Multi-Objective Prediction of the Mechanical Properties and Environmental Impact Appraisals of Self-Healing Concrete for Sustainable Structures

چکیده مقاله

As the most commonly used construction material, concrete produces extreme amounts of carbon dioxide (CO2) yearly. For this resulting environmental impact on our planet, supplementary materials are being studied daily for their potentials to replace concrete constituents responsible for the environmental damage caused by the use of concrete. Therefore, the production of bio-concrete has been studied by utilizing the environmental and structural benefit of the bacteria, Bacillus subtilis, in concrete. This bio-concrete is known as self-healing concrete (SHC) due to its potential to trigger biochemical processes which heal cracks, reduce porosity, and improve strength of concrete throughout its life span. In this research paper, the life cycle assessment (LCA) based on the environmental impact indices of global warming potential, terrestrial acidification, terrestrial eco-toxicity, freshwater eco-toxicity, marine eco-toxicity, human carcinogenic toxicity, and human non-carcinogenic toxicity of SHC produced with Bacillus subtilis has been evaluated. Secondly, predictive models for the mechanical properties of the concrete, which included compressive (Fc), splitting tensile (Ft), and flexural (Ff) strengths and slump (S), have been studied by using artificial intelligence techniques.
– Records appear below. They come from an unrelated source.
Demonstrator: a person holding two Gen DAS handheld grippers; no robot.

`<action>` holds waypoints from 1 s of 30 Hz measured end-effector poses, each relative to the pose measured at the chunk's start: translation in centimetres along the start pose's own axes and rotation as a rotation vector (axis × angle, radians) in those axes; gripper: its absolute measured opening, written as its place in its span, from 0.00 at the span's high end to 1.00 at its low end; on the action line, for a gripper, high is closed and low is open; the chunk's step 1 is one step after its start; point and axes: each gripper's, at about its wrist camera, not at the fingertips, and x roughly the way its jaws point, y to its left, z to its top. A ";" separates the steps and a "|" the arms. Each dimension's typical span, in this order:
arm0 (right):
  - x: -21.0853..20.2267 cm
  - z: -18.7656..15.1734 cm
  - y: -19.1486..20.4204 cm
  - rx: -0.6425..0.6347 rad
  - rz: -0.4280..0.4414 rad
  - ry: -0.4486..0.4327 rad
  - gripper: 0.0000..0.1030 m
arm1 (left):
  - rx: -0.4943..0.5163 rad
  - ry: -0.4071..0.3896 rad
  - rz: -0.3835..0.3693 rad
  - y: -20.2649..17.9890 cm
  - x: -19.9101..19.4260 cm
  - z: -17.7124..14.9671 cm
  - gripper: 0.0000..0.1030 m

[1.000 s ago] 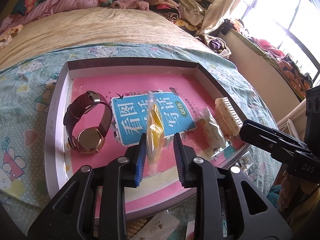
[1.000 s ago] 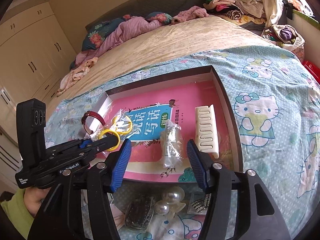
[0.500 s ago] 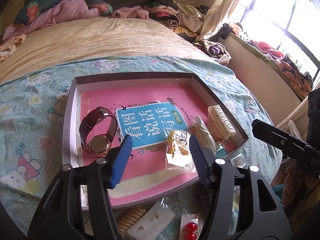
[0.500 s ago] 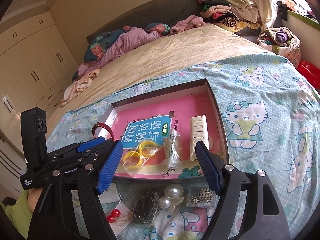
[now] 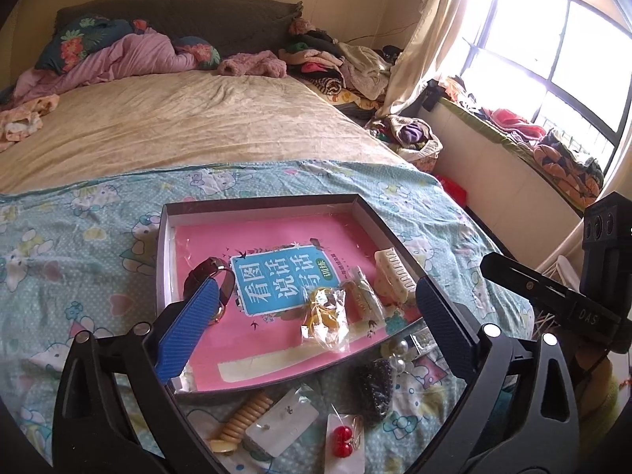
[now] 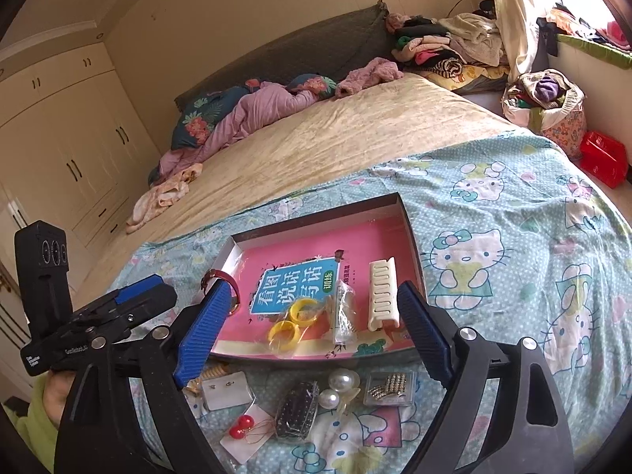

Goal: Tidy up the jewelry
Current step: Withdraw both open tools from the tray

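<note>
A shallow dark-rimmed box [image 5: 395,233] lies on the bedspread with a pink book inside. On the book rest a brown-strapped watch [image 5: 197,276], a clear bag of yellow rings [image 5: 324,316], a small clear packet [image 5: 361,296] and a cream hair comb [image 5: 395,276]. My left gripper [image 5: 315,284] hovers above the box's near edge, its jaws opening wide with nothing pressed between them. My right gripper [image 6: 314,285] hangs beside it, jaws also opening, nothing held. The yellow rings [image 6: 290,322] and the packet [image 6: 344,312] lie below it.
Loose pieces lie on the bedspread before the box: a beige spiral clip [image 5: 245,414], an earring card [image 5: 282,422], red ball earrings [image 5: 343,440], a dark beaded clip [image 6: 296,407], pearls [image 6: 339,385] and a boxed rhinestone clip [image 6: 389,387]. Bedding and clothes pile up behind.
The left gripper let go of the yellow ring bag, which now lies in the box. Both grippers opened wide and drew up and back from the box.
</note>
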 end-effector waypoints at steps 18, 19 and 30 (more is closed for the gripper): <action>-3.9 -0.1 2.4 -0.038 0.024 -0.048 0.12 | -0.002 -0.057 0.006 0.1 -4.7 -0.4 0.09; -4.0 -0.1 2.5 -0.040 0.027 -0.049 0.12 | -0.001 -0.059 0.008 0.1 -4.9 -0.5 0.09; -5.2 -1.1 3.7 -0.062 0.039 -0.033 0.11 | 0.018 -0.031 0.031 0.3 -6.0 -2.4 0.09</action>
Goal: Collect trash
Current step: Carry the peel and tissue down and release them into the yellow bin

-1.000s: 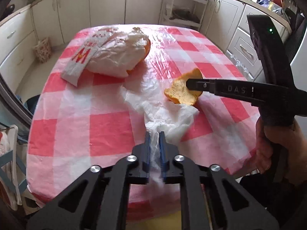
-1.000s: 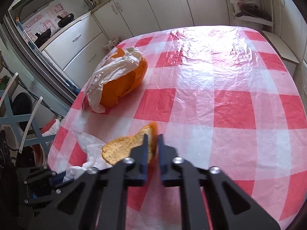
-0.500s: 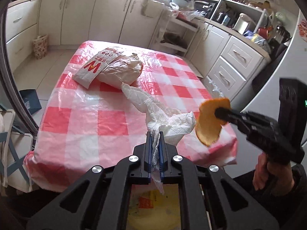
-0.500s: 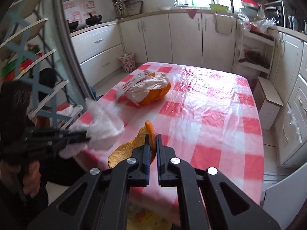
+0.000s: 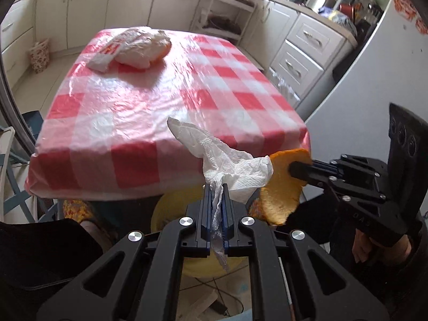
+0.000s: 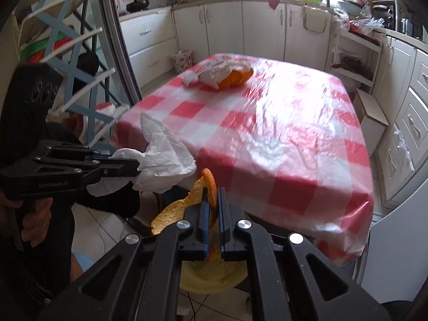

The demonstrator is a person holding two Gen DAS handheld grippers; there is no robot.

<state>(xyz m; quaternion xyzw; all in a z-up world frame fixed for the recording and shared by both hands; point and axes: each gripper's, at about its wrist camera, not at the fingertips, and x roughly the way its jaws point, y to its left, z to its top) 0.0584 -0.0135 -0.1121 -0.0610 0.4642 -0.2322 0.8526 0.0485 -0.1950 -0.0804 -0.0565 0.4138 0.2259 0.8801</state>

The results of the LCA conducted on the multiple data of Bacillus subtilis-based SHC mixes show that the global warming potential of SHC-350 mix (350 kg cement mix) is 18% less pollutant than self-healing geopolymer concrete referred to in the literature study. The more impactful mix in the present study has about 6% more CO2 emissions. In the terrestrial acidification index, the present study shows a 69–75% reduction compared to the literature. The results of the predictive models show that ANN outclassed GEP and EPR in the prediction of Fc, Ft, Ff, and S with minimal error and overall performance.